Drucker argues that American society has its foundation in Christian theology. While this claim has certain truths, in that the individuals who established that society and indeed the people who ran it through Drucker’s time, had that foundation, I wonder if this idea limits the usefulness of Drucker’s analysis. The challenge that this idea presents is the confusion that American society promotes Christianity or Protestantism or that it should do so or that it fails to do so. But if you back away from that controversy, you see a foundation for society that is easy to miss if you just claim that the founders were merely rational humanists of the enlightenment or that the 19th century leaders were merely following the logical steps of capitalism.
There is nothing in capitalism that calls for ethics.

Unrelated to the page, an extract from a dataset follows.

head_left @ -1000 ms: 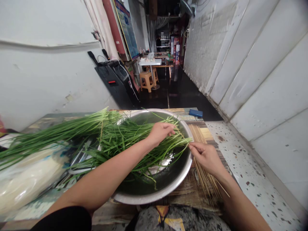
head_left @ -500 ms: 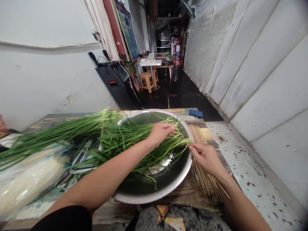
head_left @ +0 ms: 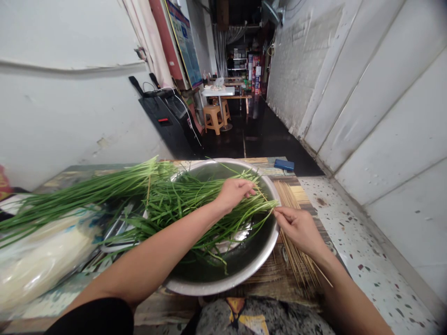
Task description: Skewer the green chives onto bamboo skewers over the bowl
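A wide metal basin [head_left: 258, 272] holds a heap of green garlic chives [head_left: 181, 200], pale stem ends toward the right. Over the chives my left hand [head_left: 234, 191] has its fingers curled together by the far end of a thin bamboo skewer [head_left: 261, 192]; what they grip is hidden. The skewer slants across the pale stems toward the basin's right rim. There my right hand [head_left: 300, 228] is closed, thumb and forefinger pinching the skewer's near end, touching the stem tips. Left of the basin lies another bunch of chives [head_left: 94, 188] with a skewer across its stems.
Loose bamboo skewers [head_left: 293, 246] lie right of the basin, partly under my right forearm. A blue box [head_left: 284, 164] sits at the table's far edge. On the left is a clear plastic bag [head_left: 45, 260] with pale contents. Beyond are a black machine [head_left: 171, 116] and stools [head_left: 212, 117].
Almost nothing differs. My left fingers have shifted very slightly, while my right hand, the skewer and the chives stay in place.
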Motion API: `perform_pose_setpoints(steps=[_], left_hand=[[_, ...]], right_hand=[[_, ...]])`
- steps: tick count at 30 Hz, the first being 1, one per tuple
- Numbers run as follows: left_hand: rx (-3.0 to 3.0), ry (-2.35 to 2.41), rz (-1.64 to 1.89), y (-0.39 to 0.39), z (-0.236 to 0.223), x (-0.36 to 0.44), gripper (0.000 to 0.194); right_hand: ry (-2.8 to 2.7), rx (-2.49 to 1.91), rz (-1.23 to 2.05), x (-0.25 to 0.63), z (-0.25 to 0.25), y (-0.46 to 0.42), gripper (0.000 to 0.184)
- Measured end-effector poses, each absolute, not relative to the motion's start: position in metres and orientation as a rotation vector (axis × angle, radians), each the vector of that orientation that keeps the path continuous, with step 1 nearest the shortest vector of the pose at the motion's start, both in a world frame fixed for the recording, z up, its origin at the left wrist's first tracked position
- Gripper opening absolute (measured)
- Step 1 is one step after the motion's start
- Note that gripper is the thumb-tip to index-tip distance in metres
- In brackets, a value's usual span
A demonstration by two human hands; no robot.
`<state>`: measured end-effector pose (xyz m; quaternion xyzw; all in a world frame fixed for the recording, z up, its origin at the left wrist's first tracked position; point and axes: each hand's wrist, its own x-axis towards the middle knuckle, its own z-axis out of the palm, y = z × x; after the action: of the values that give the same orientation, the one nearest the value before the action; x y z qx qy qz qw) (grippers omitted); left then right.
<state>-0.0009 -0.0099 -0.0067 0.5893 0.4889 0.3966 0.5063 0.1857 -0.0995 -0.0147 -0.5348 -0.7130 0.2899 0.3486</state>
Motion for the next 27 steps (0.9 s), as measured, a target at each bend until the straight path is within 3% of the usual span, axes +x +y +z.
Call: perform_pose_setpoints(steps=[15,22,27], left_hand=[[1.649,1.280,0.971,-0.016,-0.008,-0.001,0.018],[2.118,0.898,0.645,-0.024,0.004,0.002,0.028],[2.217,1.382,0.703,-0.009,-0.005,-0.009,0.025]], right_hand=[[-1.846,-1.409,0.675,0.179,-0.021,-0.099,0.026],[-1.773,-1.417,0.559,0.185,-0.021,-0.095,0.026],[-1.911,-1.479,0.636,0.193,-0.016,-0.097,0.027]])
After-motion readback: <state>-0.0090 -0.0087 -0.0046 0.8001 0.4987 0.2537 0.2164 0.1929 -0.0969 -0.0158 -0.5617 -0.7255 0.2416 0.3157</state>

Indeed, the idea that the buyer should beware is only to prevalent. But there are indeed forces that demand that business transactions be ethic. It is easy to dismiss some of these forces as naive or quixotic but they are sincere, as Drucker notes, and see the gap between the ideal and the present reality. They are seen in business organizations, in business schools, in groups of business people who lunch together just to understand others better.
As I have noted before, The Economist ran an article on Drucker, as this is the centenary of his birth, and noted that he “asked the right questions.” They did not say that he provided the right answers. I suspect Drucker’s insistence on the Christian foundation of American Society gave them pause. It only gets more prevalence as his writings progress.